::: INFORMATION SHOWN :::
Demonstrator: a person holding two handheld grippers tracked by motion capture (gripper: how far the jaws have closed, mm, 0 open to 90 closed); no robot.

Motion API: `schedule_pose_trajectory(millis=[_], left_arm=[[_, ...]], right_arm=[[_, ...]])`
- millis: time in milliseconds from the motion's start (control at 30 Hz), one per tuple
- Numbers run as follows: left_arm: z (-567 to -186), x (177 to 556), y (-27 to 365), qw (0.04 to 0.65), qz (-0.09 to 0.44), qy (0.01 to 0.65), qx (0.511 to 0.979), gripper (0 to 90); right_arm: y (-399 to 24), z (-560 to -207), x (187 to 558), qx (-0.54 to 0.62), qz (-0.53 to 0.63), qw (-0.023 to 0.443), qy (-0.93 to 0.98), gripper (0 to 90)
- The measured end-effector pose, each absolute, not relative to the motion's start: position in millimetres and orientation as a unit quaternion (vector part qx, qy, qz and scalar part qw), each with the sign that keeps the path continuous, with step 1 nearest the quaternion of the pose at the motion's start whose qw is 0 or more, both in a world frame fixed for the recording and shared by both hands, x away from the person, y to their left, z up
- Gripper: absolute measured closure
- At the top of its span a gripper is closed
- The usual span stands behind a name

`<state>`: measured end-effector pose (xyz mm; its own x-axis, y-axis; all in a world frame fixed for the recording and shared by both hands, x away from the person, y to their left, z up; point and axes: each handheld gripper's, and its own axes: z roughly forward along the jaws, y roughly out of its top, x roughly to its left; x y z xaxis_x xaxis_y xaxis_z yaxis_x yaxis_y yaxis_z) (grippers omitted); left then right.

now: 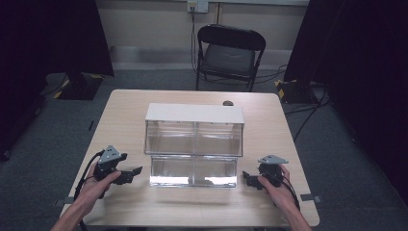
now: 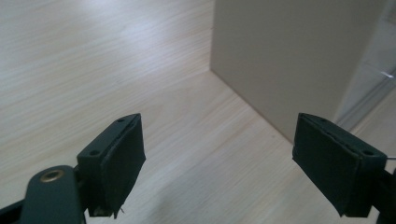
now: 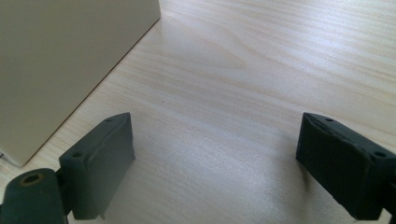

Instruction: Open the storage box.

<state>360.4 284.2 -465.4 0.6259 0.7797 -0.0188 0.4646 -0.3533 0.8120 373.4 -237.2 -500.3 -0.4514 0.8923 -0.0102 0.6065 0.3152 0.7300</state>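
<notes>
high view: clear drawer box (image 1: 194,144) mid-bench (image 1: 269,202), chair (image 1: 230,53) beyond | left gripper (image 2: 217,158) jaws apart, empty | right gripper (image 3: 215,163) jaws apart, bare wood between

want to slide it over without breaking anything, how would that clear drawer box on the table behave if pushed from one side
The drawer box looks like stiff clear plastic with a flat white top, so it would probably slide as one piece on the smooth table. The lower drawer sticks out in front and might shift. It seems light, so it could skid easily.
</notes>
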Motion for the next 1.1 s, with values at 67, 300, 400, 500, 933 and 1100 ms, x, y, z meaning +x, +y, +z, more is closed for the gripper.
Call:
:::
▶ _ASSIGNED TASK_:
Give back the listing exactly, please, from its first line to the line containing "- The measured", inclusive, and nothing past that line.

▶ _EXERCISE RESULT_:
Demonstrator: a person holding two handheld grippers tracked by motion capture (gripper: how far the jaws have closed, mm, 0 open to 90 closed); no robot.

Motion API: `schedule_pose_trajectory(millis=[_], left_arm=[[_, ...]], right_arm=[[_, ...]])`
- millis: time in milliseconds from the motion's start (control at 30 Hz), one per tuple
- Numbers run as follows: left_arm: z (-567 to -186), x (177 to 556), y (-27 to 365), qw (0.04 to 0.65), qz (-0.09 to 0.44), qy (0.01 to 0.65), qx (0.511 to 0.979), gripper (0 to 90); right_arm: y (-399 to 24), z (-560 to -207), x (187 to 558), qx (-0.54 to 0.62), qz (-0.53 to 0.63), qw (-0.023 to 0.443), qy (-0.93 to 0.98), gripper (0 to 90)
- The measured end-effector pose, each absolute, not relative to the motion's start: position in millimetres and orientation as a unit quaternion (vector part qx, qy, qz and scalar part qw), each with the sign that keeps the path continuous, with step 1 nearest the quaternion of the pose at the motion's start whose qw is 0 or more, both in a world frame fixed for the recording and shared by both hands, x away from the person, y to their left, z up

Nothing else is required to complete this exercise.